Commentary | Education

School vouchers don’t make the grade

Opinion pieces and speeches by EPI staff and associates.

THIS TESTIMONY WAS PRESENTED BY HELEN F. LADD, EPI RESEARCH ASSOCIATE AND PROFESSOR OF PUBLIC POLICY STUDIES AT THE SANFORD INSTITUTE AT DUKE UNIVERSITY, BEFORE THE HOUSE OF REPRESENTATIVE’S COMMITTEE ON HOUSE GOVERNMENT REFORM ON MAY 9, 2003. 

School Vouchers Don’t Make The Grade

by Helen Ladd

Thank you for the opportunity to speak to you today. I am a professor of public policy studies and economics at Duke University. I have done extensive research on public school choice in the urban areas of New Zealand and have closely followed the literature on school choice in general, and on vouchers in particular, in the U.S. and in other countries, including Chile and Sweden. I am the author of a recent article entitled “School Vouchers: a Critical View “(Journal of Economic Perspectives, Fall, 2002) which I have submitted for the record, and also of a monograph, Market Based Reforms in Urban Education (Economic Policy Institute, 2002).

Like public school systems in many other large U.S. cities, the Washington, D.C. school system faces serious challenges, many of which are related to its high concentrations of economically disadvantaged students. Because one size school does not fit all and because students from low-income families tend to have far fewer schooling options than do students from higher income families, I support efforts to give low-income families more choice.

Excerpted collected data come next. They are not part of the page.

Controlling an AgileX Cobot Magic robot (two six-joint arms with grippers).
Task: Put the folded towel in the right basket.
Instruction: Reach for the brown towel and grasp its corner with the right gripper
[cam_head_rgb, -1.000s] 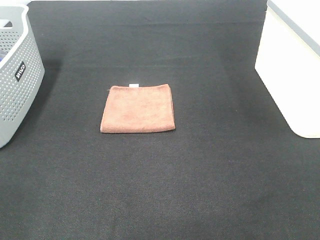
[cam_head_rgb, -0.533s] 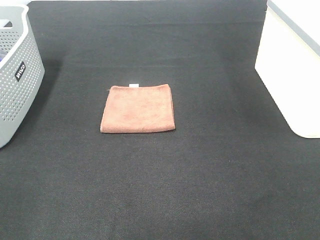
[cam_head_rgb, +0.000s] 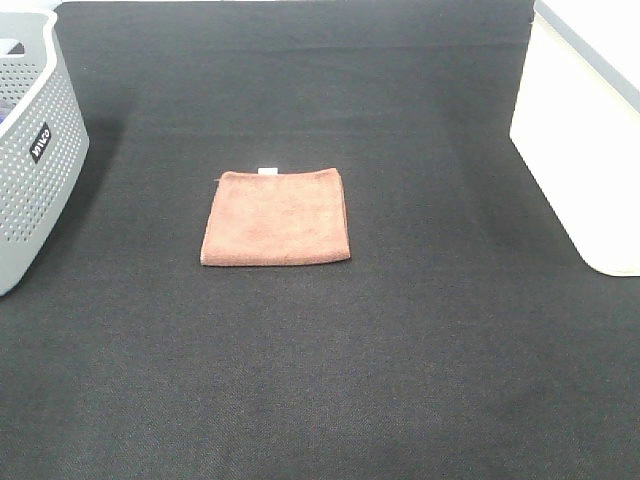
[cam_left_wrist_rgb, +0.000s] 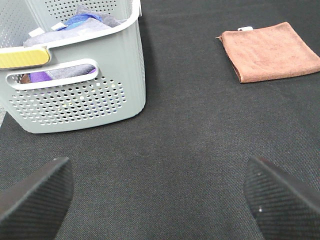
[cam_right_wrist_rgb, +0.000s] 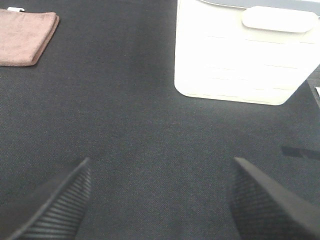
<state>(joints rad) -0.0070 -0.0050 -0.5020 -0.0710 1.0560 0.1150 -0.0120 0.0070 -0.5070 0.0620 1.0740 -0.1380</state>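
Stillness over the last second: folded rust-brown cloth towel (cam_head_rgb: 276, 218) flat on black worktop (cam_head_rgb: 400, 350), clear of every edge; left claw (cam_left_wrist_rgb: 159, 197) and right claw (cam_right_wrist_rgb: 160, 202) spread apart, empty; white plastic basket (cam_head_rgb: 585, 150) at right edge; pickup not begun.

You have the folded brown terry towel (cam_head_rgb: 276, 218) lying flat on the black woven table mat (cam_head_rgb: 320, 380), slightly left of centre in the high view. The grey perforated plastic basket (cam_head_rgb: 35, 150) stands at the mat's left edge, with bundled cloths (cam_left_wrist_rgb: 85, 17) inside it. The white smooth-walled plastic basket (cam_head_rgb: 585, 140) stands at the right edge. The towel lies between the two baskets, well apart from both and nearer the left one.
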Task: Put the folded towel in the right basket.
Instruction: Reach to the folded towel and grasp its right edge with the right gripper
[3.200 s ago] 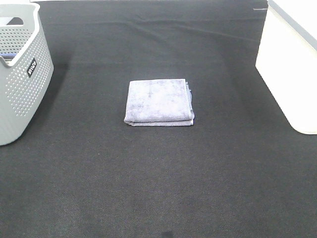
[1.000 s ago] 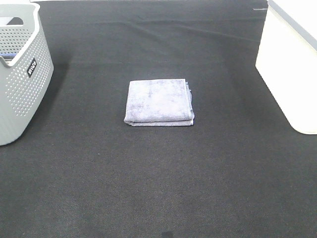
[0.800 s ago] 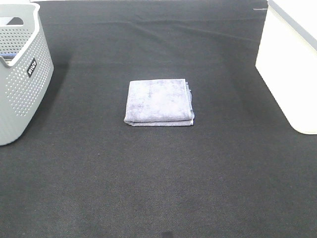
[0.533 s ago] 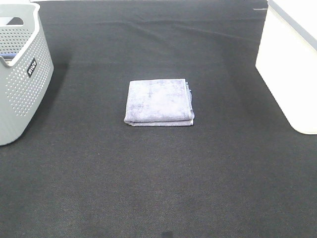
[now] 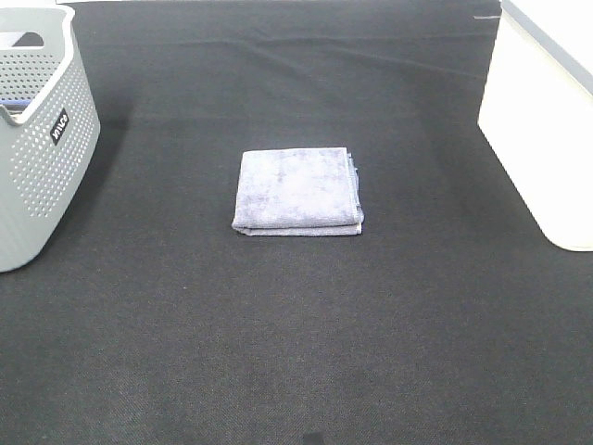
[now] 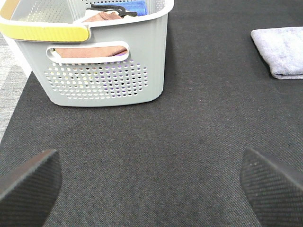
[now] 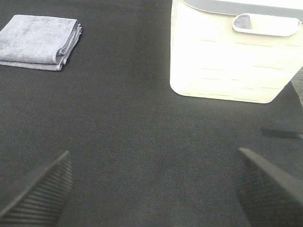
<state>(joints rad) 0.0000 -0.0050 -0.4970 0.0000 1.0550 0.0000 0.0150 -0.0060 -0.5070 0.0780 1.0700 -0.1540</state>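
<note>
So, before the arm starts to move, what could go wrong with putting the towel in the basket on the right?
The towel is folded in layers; pinching only the top layer could let it unfold when lifted.
The white basket on the right has tall walls, so a low carry might catch the rim.
The grey basket on the left already holds things and is the wrong one.

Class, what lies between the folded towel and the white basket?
Only bare black mat separates the folded towel from the white basket, shown in the exterior high view.
</note>
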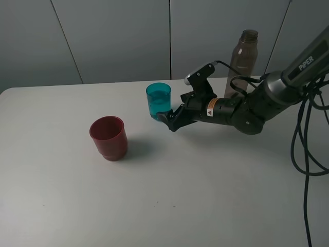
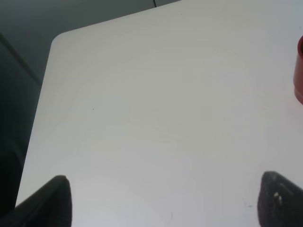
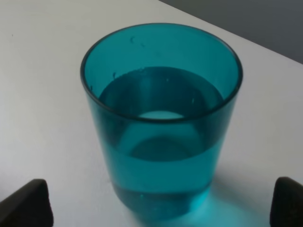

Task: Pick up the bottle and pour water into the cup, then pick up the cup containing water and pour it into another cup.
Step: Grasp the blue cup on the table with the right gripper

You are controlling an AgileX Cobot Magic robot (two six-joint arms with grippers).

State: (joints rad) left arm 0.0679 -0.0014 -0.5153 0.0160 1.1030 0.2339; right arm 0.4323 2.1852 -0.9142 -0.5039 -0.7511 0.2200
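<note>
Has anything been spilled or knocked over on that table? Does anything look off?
Nothing stands out. The teal cup, holding water, the red cup and the bottle all stand upright, and I see no puddle on the table.

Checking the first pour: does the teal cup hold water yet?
Yes, partly full: the right wrist view shows a waterline roughly halfway up the upright teal cup.

This looks like a robotics lab test bench: a plain white table (image 1: 205, 206) against grey wall panels (image 1: 118, 36), a black arm (image 1: 267, 98) marked PIPER trailing loose cables (image 1: 303, 149), with a bottle (image 1: 245, 51), a teal cup (image 1: 158, 100) and a red cup (image 1: 108, 138) as props.
</note>
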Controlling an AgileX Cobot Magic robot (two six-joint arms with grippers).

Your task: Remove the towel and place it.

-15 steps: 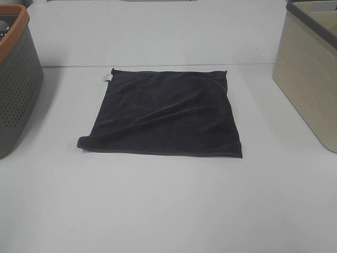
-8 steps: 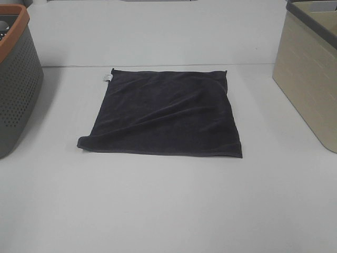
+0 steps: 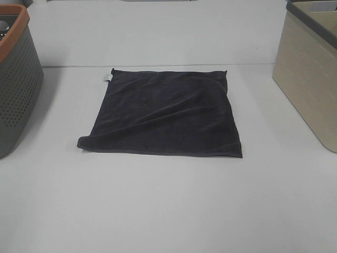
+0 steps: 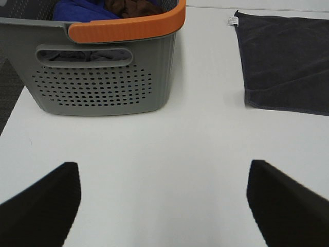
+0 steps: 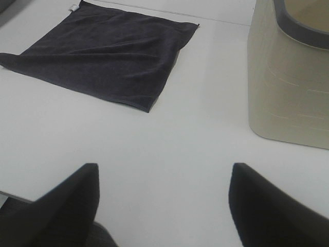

The argument for greater choice is far more compelling, however, when it is cautiously applied to schools within the public sector than when it is extended to private schools, as would be the case under HR 684. This conclusion follows because policy makers are in a better position to assure fair access to public than to private schools and to hold schools that are publicly operated or publicly chartered and funded accountable to the public.

The counter argument would be that by expanding choice to private schools poor children will gain access to a set of schools that are superior to the public schools and as a result will achieve at higher levels. My first and most important message this afternoon is that expanding choice to private schools through a publicly funded scholarship program is not likely to lead to higher student achievement.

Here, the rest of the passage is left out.